Tumor Necrosis Factor Alpha Inhibits Type I Collagen Synthesis through Repressive CCAAT/Enhancer-Binding Proteins

Patricia Greenwel,1 Shizuko Tanaka,1 Dmitri Penkov,1 Wen Zhang,1 Michelle Olive,2,dagger Jonathan Moll,2 Charles Vinson,2 Maurizio Di Liberto,3 and Francesco Ramirez1,*

Brookdale Center, Department of Biochemistry and Molecular Biology, Mount Sinai School of Medicine, New York University, New York, New York 100291; Laboratory of Biochemistry, National Cancer Institute, National Institutes of Health, Bethesda, Maryland 208922; and Cellular Biochemistry and Biophysics Program, Memorial Sloan-Kettering Cancer Center, New York, New York 100213

Received 20 August 1999/Returned for modification 16 September 1999/Accepted 5 November 1999

Extracellular matrix (ECM) formation and remodeling are critical processes for proper morphogenesis, organogenesis, and tissue repair.

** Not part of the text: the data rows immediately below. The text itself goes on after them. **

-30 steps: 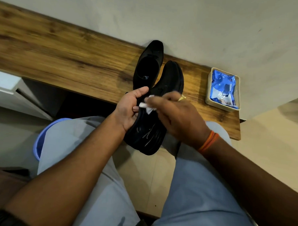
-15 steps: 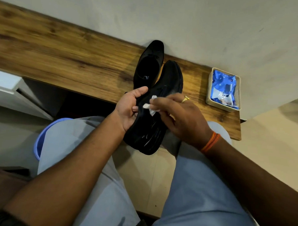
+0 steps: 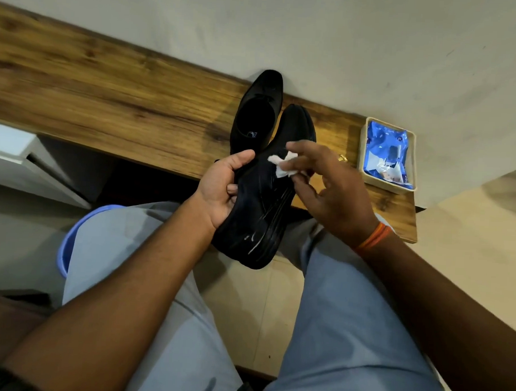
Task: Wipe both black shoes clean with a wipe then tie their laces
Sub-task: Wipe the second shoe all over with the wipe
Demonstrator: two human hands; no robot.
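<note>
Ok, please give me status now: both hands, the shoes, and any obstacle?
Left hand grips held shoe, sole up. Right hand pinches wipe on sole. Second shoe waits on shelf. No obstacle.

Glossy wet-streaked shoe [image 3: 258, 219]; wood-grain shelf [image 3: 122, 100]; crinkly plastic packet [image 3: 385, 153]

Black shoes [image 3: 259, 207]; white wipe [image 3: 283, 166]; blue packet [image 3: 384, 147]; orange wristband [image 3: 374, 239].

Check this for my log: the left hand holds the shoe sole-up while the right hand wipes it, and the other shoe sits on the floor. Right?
Not quite. The head view shows the other shoe on the wooden shelf, not the floor. The left hand holds the shoe sole-up; the right hand wipes with the wipe.
</note>
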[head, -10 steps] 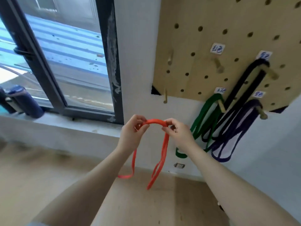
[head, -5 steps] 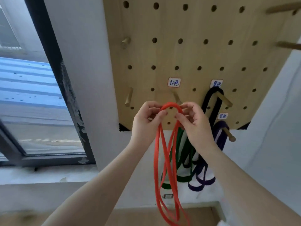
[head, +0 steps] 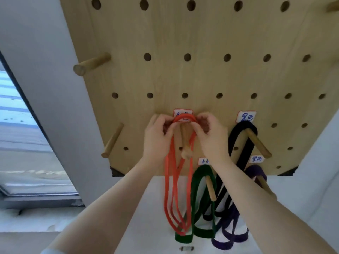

The proinflammatory cytokine tumor necrosis factor alpha (TNF-alpha ) inhibits ECM accumulation by stimulating the expression of matrix proteolytic enzymes and by downregulating the deposition of structural macromolecules such as type I collagen. Stimulation of ECM degradation has been linked to prolonged activation of jun gene expression by the cytokine. Here we demonstrate that TNF-alpha inhibits transcription of the gene coding for the alpha 2 chain of type I collagen [alpha 2(I) collagen] in cultured fibroblasts by stimulating the synthesis and binding of repressive CCAAT/enhancer proteins (C/EBPs) to a previously identified TNF-alpha -responsive element. This conclusion was based on the concomitant identification of C/EBPbeta and C/EBPdelta as TNF-alpha -induced factors by biochemical purification and expression library screening. It was further supported by the ability of the C/EBP-specific dominant-negative (DN) protein to block TNF-alpha inhibition of alpha 2(I) collagen but not TNF-alpha stimulation of the MMP-13 protease. The DN protein also blocked TNF-alpha downregulation of the gene coding for the alpha 1 chain of type I collagen. The study therefore implicates repressive C/EBPs in the TNF-alpha -induced signaling pathway that controls ECM formation and remodeling.


* Corresponding author. Mailing address: Brookdale Center in the Department of Biochemistry and Molecular Biology, Mount Sinai School of Medicine, New York University, New York, NY 10029. Phone: (212) 241-7984. Fax: (212) 722-5999. E-mail: ramirf01{at}doc.mssm.edu.

dagger Present address: Unité INSERM 441, 33600 Pessac, France.


Molecular and Cellular Biology, February 2000, p. 912-918, Vol. 20, No. 3
0270-7306/00/$04.00+0
Copyright © 2000, American Society for Microbiology. All rights reserved.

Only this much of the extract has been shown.